So here’s another creation from the artist we’ve been stalking much of this week… These are much larger stickers (11 x 14″ I think) and have been reproduced, unlike the individually hand-drawn stickers from Tuesday.
It took me awhile to decipher this image, which is kind of what makes it interesting… in the first photo below you’ll see that I’ve added some yellow highlighting to help show my points. In the top image you can see the basic face that we’ve seen on his/her other stickers (wide square nose, thick lips)… it’s almost identical to the face seen on the newspaper rack yesterday. But in this piece, the artist has added another level of complexity. In the bottom image, see the outline of a man riding a motorcycle… the eyebrows become shoulders, the nose his torso, the lips seem to be handlebars, and there are two side view mirrors above his knees which frame the front wheel.
In both of these instances, the artist has chosen to place his stickers on public property…
Of course, there are laws about these things, and it’s really up to the individual artist to decide where he (she) deems it appropriate to place his art, and what risks he is willing to undertake. Many street artists feel it is hypocritical of our society to criminalize public displays of art, while endorsing massive public displays of private advertising campaigns that we literally cannot avoid.
Just the other day, I was at the corner of 51st and Broadway, and in just a portion of my line of sight were 5 huge billboards, all virtually screaming at me to buy something. Ick.

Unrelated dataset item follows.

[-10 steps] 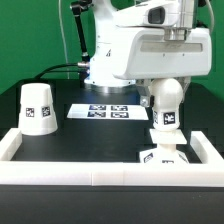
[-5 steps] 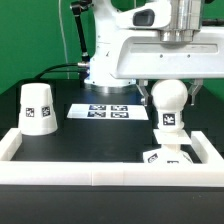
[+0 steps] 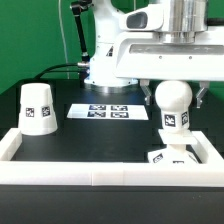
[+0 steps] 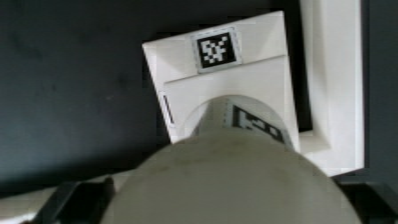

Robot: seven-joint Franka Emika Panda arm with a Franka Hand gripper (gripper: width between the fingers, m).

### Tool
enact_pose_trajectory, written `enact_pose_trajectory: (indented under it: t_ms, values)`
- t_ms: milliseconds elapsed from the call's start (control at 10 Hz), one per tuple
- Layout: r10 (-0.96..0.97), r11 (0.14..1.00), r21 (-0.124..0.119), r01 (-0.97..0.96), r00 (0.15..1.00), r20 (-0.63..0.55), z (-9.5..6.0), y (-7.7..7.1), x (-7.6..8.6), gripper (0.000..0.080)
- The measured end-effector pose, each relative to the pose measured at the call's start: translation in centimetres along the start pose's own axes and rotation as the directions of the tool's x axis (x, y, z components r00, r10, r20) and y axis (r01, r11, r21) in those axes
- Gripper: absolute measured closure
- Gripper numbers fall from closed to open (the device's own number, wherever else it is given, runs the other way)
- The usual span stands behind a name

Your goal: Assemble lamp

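My gripper (image 3: 176, 96) is shut on the round-headed white bulb (image 3: 172, 104) and holds it upright, its dark fingers on either side of the head. The bulb's tagged stem hangs just over the flat square base (image 3: 166, 157), which lies at the exterior view's right by the rail. I cannot tell if they touch. In the wrist view the bulb (image 4: 222, 170) fills the foreground over the tagged base (image 4: 228, 72). The tapered shade (image 3: 38, 108) stands alone at the exterior view's left.
The marker board (image 3: 110, 112) lies flat at the back middle of the black table. A white border rail (image 3: 100, 172) runs along the front and both sides; it shows beside the base in the wrist view (image 4: 342, 60).
My gripper has carried the bulb a little toward the exterior view's right, so that it now hangs more squarely above the base. Shade and base have not moved.
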State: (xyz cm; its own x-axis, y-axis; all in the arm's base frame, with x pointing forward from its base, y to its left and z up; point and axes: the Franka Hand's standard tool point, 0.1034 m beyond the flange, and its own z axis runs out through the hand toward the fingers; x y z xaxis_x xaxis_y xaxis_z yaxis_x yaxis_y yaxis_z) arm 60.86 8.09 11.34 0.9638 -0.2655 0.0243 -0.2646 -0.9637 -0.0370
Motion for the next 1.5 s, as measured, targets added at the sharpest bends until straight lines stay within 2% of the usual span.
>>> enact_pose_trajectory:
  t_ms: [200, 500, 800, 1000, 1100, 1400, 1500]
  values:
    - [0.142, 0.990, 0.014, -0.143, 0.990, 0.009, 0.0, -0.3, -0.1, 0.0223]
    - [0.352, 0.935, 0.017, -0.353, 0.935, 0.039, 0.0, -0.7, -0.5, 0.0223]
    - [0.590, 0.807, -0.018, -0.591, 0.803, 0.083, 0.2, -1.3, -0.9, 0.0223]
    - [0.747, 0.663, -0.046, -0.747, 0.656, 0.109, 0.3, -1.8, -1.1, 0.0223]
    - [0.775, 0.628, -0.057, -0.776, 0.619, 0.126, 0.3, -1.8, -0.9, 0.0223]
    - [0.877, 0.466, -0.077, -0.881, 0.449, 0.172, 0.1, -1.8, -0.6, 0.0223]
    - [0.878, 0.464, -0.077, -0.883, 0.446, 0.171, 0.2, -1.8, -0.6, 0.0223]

Despite this, I am definitely not a proponent of defacing/enhancing/altering (whatever you want to call it) private property without permission. My own building has been tagged with spray paint (in a manner I would not deem artistic), and I can tell you it’s a real pain in the ass to clean up.
I like Keri Smith‘s take on this subject… she uses materials that are environmentally friendly, non-destructive, or often temporary in nature (like chalk or soap), and prefers to post her creations on temporary construction walls. She rarely posts art on privately owned buildings or property. (The Guerilla Art Kit)
No one is a fan of having their house/building being tagged, but I think that the issue of when guerilla art is appropriate is complicated and not likely to be addressed well by laws. I have no problem with the use of billboards, which are private property, for public displays of art. I also do not have a problem with unused space that is owned privately being used for guerilla art, especially when it is a ugly vacent building or lot that is nothing but an eyesore. I definitely think that the horrible billboard on my street corner is far more ugly and damaging to the neighborhood than the prolific graffiti that abounds, but I’m not a big fan of the graffiti either. It’s tough stuff. I can’t help but feel that it is totally hypocritical that our government allows me to be totally assulted in every way imaginable by advertising, but the artist who put those amazing pieces of art on the phone booths can be prosecuted. I’m always leary when the laws “protect” me from art, but not advertising. On a lighter note, check out this great footage of The Reverse Graffiti Project: http://www.youtube.com/watch?v=5lX-2sP0JFw
That is a lovely clip… As the brits say… “brilliant!”
Does he have one in the Yerba Buena tunnel? We can call that Oakland, can’t we?